**DATA SECTION**
--
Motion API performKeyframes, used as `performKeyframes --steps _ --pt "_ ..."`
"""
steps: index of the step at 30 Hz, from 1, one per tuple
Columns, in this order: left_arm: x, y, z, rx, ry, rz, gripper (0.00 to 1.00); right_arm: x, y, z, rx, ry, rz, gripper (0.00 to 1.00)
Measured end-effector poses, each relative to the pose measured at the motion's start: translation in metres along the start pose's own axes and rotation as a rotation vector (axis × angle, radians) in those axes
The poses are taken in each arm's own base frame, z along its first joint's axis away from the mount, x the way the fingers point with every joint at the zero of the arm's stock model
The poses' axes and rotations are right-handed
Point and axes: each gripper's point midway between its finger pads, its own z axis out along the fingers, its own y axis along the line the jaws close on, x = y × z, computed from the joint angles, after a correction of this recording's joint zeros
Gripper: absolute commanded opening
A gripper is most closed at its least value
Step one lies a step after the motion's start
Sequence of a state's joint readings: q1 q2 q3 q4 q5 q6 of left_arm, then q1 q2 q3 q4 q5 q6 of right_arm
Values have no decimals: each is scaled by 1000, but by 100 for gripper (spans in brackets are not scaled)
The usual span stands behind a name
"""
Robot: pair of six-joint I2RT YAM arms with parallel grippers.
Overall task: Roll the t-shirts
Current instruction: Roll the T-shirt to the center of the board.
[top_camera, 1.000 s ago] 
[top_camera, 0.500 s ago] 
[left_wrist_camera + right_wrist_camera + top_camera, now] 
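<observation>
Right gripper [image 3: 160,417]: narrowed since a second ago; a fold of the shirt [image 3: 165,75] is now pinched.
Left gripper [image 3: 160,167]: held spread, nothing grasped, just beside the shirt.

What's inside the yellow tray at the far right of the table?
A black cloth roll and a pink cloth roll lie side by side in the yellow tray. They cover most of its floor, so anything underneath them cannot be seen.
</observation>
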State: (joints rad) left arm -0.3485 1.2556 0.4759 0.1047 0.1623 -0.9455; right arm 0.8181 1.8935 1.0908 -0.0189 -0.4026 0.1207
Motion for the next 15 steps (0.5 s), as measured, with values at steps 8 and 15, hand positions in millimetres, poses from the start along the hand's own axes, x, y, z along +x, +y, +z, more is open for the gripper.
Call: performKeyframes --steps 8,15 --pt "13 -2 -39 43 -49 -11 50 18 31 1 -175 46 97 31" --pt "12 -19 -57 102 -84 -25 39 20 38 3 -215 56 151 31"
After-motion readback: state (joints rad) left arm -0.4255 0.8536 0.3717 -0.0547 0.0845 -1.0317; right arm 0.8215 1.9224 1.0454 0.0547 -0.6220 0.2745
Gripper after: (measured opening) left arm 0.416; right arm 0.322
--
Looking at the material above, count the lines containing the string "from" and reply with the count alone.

**EXPECTED OUTPUT**
4